IN THE BEGINNING: As a 16-year-old junior in Venice, California, June often found herself stealing glances at Bill, a handsome senior on the high school gymnastics team. Then came a major blow: "He asked out my younger sister, Thelma, who was not only prettier than me but didn't talk nearly as much." Just as June was giving up hope, Bill came into the hardware store where she worked after school and asked if she liked Chinese food. "What about my sister?" June asked. "Well, somebody in this relationship has to talk," Bill replied. Less than two years later, they were married. And Thelma happily took her place in the wedding party as the maid of honor.

 

MARRIAGE THEN AND NOW: After a stint in the air force, Bill worked as a firefighter while June raised their two sons. On his days off, Bill built several motels on lots he had bought nearby, in California. (They moved to Arizona in 1980.) Meanwhile, June trained as an accountant and kept books for the motel business. "I did the brain work and Bill did the brawn," she says. "We trusted each other all the way." Despite their penchant for teamwork, there have been bumps in the road. "When our sons were young, Bill had a roving eye," says June. "I hoped he would eventually outgrow it, but I also knew he would never take it to the point where he would jeopardize our marriage. So I just said to myself, 'Tough it out, old lady!' and I've never been sorry."

 

Today, Bill, 84, and June, 82, are the grandparents of three and great-grandparents of five and own nine properties in and around Sedona. "The sex part is the big thing when you first get married, then gee whiz! That fades in a hurry," says Bill. "But June and I always felt like partners and friends, and that's the most important thing in any marriage."

 
SECRETS TO A HAPPY MARRIAGE:
"We don't get in each other's way. I don't challenge what Bill spends. And he knows better than to touch my computer." —June
"If June makes a decision and I'm not there or vice versa, the other follows through. We always stayed united in front of our children." —Bill
"Bill can be very knot-headed about things. When we have our spats, we each speak our mind and then we go on our way. We don't always expect everything to be resolved or to change the other person's mind." —June
"She always liked my legs, so I still wear shorts!" —Bill
 
 

5. Imogene & Elmer Edwards     Married 55 years | Gary, Indiana

 

IN THE BEGINNING: Talk about love at first sight.

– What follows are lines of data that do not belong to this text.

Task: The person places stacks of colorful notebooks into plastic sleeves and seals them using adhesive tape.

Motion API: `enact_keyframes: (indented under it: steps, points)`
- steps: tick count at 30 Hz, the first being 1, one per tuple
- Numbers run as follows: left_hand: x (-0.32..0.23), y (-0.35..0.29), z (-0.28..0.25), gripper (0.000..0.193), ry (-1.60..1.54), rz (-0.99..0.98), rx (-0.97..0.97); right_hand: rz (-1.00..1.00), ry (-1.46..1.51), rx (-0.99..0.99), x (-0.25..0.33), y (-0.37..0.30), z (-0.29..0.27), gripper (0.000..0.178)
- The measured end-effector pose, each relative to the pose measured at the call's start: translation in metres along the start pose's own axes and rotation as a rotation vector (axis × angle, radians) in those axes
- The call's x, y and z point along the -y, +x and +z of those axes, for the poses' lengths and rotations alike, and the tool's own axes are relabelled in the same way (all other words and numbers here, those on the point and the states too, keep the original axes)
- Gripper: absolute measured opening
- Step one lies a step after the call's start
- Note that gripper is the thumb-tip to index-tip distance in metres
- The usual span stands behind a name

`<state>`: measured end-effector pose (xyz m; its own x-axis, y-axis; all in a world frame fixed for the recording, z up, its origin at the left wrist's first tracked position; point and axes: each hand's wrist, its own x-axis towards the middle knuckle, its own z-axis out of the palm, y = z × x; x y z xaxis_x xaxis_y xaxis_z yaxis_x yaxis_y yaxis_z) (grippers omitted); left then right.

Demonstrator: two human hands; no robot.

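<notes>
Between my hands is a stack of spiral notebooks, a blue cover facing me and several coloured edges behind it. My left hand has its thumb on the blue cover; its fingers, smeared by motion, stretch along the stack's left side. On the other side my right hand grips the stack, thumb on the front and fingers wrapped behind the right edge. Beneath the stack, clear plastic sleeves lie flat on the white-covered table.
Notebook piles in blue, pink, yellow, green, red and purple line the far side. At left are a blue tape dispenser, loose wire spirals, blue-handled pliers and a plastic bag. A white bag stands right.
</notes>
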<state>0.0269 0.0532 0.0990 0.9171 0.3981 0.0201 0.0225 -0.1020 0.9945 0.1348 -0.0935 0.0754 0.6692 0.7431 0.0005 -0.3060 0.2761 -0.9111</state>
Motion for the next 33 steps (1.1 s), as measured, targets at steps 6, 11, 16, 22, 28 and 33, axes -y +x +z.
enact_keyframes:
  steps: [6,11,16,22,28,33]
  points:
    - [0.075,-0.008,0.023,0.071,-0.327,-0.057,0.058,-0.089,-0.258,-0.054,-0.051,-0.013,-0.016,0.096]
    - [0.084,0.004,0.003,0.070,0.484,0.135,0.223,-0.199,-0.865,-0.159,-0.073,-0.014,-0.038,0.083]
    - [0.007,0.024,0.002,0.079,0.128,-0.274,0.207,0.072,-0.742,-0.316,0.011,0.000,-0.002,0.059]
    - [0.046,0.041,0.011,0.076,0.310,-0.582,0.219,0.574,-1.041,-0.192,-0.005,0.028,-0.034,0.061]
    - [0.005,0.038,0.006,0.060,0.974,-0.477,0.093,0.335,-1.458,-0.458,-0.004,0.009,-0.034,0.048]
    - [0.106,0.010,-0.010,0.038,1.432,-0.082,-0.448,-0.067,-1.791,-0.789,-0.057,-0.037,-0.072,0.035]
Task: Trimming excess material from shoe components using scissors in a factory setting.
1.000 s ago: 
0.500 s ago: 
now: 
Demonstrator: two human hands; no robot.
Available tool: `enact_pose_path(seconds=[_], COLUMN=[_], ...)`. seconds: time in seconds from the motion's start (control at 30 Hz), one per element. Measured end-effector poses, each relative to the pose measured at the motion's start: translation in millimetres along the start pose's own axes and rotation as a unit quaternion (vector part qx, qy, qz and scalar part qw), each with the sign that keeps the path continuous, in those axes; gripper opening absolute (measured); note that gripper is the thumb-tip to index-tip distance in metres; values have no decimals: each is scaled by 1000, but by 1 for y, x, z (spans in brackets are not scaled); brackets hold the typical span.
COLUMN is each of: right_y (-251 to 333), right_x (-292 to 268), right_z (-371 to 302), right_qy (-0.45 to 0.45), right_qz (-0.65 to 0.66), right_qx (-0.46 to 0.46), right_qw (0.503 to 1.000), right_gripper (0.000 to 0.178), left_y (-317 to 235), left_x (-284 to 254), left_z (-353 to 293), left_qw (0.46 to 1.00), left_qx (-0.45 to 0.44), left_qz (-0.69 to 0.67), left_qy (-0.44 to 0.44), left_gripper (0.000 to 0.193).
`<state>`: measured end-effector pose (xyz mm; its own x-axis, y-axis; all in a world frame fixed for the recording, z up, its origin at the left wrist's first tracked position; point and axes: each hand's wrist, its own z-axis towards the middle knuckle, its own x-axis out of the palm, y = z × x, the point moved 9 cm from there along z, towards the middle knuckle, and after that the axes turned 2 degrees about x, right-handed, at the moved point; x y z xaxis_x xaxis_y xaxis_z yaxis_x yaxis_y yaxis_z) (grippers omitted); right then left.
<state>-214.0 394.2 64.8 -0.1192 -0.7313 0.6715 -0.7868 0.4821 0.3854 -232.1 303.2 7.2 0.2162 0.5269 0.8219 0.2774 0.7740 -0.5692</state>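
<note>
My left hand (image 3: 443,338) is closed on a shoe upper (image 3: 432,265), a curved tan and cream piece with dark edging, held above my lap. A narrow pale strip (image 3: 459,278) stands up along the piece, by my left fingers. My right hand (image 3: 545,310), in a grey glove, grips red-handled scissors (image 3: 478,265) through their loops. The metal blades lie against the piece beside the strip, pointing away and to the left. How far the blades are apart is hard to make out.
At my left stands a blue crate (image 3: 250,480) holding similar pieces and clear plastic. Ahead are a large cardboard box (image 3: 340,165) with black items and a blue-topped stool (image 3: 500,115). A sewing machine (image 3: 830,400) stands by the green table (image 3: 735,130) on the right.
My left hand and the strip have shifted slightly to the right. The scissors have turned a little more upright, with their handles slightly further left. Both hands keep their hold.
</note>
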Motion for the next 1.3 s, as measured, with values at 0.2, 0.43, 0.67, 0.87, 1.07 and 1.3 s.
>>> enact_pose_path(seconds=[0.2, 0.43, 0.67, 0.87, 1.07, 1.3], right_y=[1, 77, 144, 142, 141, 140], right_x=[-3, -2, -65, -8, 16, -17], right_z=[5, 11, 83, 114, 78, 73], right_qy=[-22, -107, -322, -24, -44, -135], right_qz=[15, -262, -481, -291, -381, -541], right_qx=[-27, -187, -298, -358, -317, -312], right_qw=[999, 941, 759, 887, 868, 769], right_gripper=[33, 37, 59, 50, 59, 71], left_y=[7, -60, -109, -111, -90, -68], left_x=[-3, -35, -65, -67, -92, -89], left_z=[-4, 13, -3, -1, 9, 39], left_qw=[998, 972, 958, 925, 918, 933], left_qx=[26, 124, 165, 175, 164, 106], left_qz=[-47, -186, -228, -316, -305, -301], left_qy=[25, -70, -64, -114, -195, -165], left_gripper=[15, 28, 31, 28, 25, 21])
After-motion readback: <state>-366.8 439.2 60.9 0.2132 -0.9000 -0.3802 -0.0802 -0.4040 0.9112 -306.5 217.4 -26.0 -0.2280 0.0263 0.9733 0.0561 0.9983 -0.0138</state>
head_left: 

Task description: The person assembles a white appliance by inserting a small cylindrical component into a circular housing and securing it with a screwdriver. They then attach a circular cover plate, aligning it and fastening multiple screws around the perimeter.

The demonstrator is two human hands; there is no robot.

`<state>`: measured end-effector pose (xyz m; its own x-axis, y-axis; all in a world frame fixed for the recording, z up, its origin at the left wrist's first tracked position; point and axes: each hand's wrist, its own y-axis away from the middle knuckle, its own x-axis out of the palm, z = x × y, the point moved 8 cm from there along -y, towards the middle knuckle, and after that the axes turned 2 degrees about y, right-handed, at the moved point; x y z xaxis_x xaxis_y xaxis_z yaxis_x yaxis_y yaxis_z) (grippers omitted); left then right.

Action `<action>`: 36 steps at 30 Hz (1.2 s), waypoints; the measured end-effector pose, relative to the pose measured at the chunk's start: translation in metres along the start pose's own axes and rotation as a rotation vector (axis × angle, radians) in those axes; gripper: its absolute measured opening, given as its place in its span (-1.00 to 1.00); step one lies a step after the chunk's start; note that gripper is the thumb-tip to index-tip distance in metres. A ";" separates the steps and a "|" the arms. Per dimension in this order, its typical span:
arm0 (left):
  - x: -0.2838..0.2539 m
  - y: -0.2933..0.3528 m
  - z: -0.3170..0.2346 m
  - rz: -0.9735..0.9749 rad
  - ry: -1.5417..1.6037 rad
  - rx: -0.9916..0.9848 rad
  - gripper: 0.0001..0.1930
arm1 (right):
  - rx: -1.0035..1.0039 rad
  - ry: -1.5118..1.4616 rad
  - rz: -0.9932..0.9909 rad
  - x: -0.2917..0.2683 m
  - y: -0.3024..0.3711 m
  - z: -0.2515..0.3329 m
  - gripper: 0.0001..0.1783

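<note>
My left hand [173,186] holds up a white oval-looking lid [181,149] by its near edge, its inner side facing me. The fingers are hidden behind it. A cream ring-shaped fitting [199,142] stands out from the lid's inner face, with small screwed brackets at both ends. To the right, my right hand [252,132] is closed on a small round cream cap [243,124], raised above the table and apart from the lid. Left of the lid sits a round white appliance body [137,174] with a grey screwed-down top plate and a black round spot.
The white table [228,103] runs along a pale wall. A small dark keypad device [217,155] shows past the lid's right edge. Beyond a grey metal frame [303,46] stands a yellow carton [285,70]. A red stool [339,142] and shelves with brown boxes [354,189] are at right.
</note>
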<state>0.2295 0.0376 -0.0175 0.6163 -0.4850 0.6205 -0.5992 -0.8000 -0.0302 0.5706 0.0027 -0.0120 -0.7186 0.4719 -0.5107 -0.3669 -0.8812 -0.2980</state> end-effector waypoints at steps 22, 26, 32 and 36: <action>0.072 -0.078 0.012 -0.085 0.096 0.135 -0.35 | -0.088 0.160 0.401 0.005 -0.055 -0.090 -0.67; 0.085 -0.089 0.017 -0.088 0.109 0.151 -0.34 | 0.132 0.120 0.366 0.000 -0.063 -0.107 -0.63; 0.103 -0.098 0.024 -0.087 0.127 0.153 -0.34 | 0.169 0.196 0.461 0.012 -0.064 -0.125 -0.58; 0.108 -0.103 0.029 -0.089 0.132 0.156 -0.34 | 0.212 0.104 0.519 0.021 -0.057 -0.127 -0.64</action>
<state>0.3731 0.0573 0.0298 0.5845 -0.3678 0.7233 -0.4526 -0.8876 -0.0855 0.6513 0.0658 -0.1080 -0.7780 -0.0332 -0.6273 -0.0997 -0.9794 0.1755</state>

Elmer was a precocious one-year-old and Imogene was just two weeks old when he first set eyes on her at a party. "I want that baby!" the toddler announced, according to both his mother and hers.

 

Still smitten in elementary school, he proposed to her with a ring from a box of Cracker Jack. (She turned him down.) The children remained friends, but it wasn't until Imogene was a senior in college and Elmer was working at a supermarket that they finally went on a real date. On their third evening out, Elmer proposed again (and later presented Imogene with another ring — this time an emerald-cut diamond). Imogene said yes, and shortly after her graduation they eloped. The couple were deliriously happy but, worried their parents would be angry at the sudden union, didn't tell their families for two months. Once they found out, Elmer's mother remarked to him, "Well, you finally did get that baby."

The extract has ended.